TASK TO CARRY OUT: Stopping at the line that holds "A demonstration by", repeat the lines below exactly, starting from the very first and including that final line.

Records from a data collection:
◇ ◇ ◇ ◇

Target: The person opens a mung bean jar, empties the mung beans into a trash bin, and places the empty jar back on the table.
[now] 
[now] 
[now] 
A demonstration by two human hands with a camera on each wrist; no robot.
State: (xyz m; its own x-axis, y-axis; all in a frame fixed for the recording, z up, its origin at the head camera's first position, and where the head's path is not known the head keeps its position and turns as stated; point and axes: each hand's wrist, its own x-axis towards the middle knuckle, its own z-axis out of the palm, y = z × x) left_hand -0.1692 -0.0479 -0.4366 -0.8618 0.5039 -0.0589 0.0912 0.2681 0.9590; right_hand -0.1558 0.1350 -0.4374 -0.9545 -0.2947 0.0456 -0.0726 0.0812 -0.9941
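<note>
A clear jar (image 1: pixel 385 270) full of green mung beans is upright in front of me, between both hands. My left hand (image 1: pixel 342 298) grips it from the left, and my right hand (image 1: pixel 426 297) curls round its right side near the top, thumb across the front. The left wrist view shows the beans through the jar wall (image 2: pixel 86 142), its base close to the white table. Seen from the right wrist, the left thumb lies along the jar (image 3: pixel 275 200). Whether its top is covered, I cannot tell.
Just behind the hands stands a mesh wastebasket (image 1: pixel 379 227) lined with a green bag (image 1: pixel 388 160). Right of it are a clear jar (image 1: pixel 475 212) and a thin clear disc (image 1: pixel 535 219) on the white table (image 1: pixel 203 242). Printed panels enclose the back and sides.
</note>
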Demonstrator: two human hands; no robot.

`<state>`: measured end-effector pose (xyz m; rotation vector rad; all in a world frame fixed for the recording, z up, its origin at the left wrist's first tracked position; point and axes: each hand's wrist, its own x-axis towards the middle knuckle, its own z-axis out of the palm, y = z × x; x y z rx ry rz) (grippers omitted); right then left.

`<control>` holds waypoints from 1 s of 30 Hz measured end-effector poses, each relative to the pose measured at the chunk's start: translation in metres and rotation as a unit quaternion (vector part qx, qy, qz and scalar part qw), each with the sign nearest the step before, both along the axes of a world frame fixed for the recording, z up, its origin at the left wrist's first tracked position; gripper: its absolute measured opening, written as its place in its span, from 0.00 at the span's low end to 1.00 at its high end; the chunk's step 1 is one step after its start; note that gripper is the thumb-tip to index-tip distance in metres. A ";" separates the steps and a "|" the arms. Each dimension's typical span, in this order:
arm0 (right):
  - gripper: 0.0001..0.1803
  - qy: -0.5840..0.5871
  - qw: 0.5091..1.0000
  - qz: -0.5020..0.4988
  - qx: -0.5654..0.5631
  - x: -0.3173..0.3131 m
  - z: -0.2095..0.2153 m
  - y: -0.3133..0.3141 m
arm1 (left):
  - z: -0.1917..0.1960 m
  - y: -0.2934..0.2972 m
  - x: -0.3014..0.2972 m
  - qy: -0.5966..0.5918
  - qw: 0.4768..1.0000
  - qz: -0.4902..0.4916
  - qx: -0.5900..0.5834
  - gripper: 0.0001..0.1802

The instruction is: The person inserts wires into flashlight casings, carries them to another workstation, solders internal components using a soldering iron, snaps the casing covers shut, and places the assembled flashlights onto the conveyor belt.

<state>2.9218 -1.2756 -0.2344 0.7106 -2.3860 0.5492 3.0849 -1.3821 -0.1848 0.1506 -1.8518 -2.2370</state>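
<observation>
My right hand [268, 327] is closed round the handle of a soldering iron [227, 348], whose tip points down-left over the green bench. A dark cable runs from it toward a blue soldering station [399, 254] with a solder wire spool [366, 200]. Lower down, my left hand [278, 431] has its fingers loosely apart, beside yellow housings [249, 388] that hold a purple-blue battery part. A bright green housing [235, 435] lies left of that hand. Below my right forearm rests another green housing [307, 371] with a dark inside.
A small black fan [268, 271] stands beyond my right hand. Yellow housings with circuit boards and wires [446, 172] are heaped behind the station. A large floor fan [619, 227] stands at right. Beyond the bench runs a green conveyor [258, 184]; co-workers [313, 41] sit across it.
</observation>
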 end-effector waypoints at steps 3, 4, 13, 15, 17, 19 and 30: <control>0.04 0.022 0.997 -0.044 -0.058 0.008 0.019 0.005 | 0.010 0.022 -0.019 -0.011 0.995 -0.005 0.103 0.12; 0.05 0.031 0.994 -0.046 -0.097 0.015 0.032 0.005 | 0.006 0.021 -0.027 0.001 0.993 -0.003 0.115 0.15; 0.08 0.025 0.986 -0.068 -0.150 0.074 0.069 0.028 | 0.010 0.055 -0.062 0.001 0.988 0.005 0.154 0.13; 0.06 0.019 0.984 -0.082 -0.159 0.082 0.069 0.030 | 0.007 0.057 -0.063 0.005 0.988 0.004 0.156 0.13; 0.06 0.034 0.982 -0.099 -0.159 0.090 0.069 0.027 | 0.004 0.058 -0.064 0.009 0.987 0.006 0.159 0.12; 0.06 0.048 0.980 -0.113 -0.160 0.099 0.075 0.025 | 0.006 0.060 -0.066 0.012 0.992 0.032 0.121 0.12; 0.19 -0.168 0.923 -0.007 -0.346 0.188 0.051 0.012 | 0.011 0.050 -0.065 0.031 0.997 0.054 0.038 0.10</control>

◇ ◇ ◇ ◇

SOLVED PROBLEM:
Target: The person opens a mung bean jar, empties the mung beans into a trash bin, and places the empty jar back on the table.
[now] 
[now] 
[now] 
A demonstration by two human hands with a camera on each wrist; no robot.

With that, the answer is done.